▶ **What the task asks**
Take the lines below from the first through the one that contains "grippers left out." and copy them exactly.

-- Opening Marker --

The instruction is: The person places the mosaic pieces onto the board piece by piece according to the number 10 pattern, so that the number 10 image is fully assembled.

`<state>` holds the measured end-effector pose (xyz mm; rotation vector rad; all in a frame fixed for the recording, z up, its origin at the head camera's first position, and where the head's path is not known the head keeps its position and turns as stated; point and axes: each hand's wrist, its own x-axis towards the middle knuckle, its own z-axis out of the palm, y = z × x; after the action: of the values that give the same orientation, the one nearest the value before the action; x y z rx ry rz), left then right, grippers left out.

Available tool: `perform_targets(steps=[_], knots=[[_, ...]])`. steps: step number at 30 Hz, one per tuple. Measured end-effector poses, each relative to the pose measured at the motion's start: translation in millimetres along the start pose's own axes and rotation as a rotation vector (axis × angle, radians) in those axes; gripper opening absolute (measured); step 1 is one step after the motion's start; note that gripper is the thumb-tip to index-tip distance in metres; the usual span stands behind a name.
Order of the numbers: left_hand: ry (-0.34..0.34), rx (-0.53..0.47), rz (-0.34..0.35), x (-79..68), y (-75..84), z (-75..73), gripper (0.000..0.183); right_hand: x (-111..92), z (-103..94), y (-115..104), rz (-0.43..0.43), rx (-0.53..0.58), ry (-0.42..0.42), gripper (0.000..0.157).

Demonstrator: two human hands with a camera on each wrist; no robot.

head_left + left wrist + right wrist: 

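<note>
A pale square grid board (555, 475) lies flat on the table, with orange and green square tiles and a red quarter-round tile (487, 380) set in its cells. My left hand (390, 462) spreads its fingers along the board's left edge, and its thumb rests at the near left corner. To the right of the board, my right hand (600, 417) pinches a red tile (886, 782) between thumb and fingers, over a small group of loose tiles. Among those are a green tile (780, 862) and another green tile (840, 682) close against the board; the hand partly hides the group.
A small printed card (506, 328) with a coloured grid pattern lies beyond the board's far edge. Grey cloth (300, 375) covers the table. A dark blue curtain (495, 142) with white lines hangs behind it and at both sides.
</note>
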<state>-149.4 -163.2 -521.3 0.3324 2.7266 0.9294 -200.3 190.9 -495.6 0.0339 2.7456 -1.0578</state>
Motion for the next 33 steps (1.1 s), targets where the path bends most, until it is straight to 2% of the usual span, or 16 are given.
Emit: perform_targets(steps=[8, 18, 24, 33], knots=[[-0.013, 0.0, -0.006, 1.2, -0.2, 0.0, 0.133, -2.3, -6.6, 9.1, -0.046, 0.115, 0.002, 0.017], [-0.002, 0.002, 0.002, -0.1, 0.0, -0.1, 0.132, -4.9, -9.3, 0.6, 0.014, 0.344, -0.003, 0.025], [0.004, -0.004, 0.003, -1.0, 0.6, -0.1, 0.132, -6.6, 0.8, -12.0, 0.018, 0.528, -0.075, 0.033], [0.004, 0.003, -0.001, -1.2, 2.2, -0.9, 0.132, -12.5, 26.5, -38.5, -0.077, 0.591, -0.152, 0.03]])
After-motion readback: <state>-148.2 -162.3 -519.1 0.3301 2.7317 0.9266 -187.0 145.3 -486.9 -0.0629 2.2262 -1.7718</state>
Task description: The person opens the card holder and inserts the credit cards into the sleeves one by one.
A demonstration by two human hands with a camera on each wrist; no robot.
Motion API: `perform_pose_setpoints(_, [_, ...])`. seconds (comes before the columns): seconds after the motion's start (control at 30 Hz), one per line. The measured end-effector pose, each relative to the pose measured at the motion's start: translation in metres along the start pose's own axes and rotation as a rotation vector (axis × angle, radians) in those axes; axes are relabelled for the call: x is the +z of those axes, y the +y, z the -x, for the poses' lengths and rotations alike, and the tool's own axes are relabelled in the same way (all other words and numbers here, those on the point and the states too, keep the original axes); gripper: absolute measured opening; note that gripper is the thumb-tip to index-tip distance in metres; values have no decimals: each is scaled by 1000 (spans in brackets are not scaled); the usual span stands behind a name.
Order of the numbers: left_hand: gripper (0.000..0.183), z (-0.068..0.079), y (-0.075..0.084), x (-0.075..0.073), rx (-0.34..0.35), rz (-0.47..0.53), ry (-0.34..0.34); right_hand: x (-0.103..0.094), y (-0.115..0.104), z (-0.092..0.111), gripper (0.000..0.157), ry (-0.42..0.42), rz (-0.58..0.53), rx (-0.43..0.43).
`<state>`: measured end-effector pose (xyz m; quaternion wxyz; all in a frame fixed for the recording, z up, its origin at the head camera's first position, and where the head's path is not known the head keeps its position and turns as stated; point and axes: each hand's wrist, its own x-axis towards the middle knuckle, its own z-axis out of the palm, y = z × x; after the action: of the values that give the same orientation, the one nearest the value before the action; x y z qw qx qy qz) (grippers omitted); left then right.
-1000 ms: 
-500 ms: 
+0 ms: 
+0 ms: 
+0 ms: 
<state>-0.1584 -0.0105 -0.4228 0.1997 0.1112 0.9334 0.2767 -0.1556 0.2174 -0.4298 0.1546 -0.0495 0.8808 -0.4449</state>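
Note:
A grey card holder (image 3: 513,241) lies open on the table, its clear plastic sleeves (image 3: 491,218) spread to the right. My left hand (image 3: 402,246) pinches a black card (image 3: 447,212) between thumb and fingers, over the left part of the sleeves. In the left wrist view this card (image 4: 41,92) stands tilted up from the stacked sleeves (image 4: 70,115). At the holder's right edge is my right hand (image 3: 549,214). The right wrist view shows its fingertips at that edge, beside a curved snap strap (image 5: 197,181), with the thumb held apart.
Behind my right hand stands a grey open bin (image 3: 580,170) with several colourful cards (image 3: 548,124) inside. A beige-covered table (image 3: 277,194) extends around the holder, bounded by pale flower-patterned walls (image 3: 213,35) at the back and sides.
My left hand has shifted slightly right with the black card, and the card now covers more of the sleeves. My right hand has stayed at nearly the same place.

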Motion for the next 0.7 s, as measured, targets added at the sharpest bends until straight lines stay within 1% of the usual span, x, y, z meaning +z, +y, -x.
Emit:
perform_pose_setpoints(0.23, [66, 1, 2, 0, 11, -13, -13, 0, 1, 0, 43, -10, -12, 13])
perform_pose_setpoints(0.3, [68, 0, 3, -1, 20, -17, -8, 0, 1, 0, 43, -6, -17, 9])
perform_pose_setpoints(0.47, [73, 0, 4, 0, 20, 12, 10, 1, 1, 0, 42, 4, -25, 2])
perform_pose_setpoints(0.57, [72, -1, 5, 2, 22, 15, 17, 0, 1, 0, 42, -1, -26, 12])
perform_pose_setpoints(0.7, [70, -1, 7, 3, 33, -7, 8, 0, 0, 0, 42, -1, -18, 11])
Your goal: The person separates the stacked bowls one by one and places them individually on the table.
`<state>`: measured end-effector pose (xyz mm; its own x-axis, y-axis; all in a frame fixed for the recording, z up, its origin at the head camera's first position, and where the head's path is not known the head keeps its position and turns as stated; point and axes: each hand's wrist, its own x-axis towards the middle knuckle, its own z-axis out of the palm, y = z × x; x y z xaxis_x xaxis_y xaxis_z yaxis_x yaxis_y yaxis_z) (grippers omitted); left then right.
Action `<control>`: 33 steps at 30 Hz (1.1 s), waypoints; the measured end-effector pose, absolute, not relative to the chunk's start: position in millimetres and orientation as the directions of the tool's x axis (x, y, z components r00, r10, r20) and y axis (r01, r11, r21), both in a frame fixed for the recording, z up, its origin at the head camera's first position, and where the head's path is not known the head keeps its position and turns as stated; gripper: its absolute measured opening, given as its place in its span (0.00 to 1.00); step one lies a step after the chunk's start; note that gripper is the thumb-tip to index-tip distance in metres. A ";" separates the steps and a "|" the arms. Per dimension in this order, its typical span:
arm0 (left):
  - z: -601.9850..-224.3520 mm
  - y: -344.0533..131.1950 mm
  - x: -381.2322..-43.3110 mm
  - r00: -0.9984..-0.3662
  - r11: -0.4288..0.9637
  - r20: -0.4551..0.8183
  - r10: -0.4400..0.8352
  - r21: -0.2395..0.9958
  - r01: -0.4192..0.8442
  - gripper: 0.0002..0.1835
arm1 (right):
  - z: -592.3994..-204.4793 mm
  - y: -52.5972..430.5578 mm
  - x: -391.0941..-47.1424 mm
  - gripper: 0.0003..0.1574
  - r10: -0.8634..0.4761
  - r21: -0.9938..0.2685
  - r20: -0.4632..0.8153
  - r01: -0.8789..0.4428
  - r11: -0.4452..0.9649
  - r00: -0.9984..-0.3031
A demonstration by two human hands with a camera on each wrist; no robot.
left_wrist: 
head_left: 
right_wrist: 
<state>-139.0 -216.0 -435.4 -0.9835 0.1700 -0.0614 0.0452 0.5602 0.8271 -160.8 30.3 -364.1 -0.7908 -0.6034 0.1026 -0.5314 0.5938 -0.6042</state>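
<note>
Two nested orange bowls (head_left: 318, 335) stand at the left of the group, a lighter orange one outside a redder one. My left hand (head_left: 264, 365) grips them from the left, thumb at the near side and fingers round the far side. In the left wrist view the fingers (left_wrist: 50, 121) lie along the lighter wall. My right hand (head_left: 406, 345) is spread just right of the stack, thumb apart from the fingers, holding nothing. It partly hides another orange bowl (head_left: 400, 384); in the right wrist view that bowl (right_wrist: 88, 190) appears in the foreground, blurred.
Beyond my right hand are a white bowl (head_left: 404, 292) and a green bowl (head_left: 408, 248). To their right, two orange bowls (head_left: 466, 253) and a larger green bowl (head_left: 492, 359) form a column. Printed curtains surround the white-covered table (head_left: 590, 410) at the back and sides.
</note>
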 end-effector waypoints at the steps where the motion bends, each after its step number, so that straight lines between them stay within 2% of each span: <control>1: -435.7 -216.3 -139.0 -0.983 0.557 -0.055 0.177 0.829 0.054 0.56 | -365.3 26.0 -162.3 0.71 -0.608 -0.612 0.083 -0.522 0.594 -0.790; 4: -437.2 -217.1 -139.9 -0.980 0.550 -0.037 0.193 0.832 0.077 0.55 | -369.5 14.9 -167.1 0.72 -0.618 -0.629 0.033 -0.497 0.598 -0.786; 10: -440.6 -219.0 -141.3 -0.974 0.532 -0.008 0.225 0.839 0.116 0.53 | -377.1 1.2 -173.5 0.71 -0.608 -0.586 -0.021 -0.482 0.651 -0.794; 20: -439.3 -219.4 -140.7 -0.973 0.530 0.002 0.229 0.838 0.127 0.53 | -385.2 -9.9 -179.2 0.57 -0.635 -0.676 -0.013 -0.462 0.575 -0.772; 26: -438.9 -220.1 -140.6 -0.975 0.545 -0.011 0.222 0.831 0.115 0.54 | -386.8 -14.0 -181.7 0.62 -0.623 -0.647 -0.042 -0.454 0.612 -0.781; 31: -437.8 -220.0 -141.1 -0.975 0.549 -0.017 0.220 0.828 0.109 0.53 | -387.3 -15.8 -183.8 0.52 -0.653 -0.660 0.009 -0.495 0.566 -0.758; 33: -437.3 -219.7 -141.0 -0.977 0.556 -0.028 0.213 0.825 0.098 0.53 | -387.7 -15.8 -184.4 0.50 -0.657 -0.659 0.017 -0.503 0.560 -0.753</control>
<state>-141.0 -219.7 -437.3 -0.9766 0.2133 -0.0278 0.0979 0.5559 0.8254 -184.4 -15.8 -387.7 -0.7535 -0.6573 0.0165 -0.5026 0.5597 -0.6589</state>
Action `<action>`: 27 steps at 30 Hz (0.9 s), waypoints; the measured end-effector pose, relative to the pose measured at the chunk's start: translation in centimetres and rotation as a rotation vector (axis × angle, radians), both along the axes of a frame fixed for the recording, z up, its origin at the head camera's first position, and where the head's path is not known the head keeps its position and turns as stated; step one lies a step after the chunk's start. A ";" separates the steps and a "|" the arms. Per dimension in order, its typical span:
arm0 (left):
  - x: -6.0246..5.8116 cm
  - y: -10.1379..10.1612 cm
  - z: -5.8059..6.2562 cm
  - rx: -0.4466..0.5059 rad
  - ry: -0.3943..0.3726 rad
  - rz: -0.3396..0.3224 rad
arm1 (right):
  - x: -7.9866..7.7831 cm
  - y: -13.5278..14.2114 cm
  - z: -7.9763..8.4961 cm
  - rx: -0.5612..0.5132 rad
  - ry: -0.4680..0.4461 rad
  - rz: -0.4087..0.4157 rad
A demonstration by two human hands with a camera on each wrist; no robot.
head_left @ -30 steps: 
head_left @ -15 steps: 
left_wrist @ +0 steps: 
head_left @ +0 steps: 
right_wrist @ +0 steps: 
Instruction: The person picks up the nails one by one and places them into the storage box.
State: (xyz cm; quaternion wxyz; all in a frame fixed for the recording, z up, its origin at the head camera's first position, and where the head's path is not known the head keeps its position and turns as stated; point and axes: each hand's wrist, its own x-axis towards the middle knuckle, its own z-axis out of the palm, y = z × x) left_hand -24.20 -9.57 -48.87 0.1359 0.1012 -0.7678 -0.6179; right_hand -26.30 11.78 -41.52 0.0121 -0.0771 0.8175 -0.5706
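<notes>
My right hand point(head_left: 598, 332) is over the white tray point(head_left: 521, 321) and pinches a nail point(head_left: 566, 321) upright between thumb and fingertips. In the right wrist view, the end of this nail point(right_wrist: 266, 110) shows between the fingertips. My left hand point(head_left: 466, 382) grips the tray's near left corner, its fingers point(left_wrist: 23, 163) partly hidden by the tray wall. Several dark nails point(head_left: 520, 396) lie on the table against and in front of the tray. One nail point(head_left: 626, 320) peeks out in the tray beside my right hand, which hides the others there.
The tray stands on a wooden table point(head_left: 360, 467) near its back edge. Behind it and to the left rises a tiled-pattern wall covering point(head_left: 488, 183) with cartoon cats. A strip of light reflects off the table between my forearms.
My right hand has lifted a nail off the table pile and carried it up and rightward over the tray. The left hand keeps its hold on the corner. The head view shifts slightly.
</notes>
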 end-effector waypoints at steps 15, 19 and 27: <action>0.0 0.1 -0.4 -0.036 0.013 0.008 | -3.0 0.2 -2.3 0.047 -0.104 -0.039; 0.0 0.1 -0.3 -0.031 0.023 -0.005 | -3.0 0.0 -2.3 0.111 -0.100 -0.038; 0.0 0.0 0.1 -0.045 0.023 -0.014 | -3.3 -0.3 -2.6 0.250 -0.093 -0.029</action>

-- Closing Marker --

▶ **Expected answer**
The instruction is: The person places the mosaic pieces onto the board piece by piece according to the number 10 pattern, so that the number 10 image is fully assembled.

`<state>` holds the measured end-effector pose (xyz mm; rotation vector rad; all in a frame fixed for the recording, z up, its origin at the head camera's first position, and where the head's path is not known the head keeps its position and turns as stated; point and axes: each hand's wrist, its own x-axis towards the middle knuckle, its own z-axis out of the palm, y = z × x; after the action: of the values that give the same orientation, the one nearest the value before the action; x y z rx ry rz), left then right, grippers left out.

For this exercise, the answer is now complete.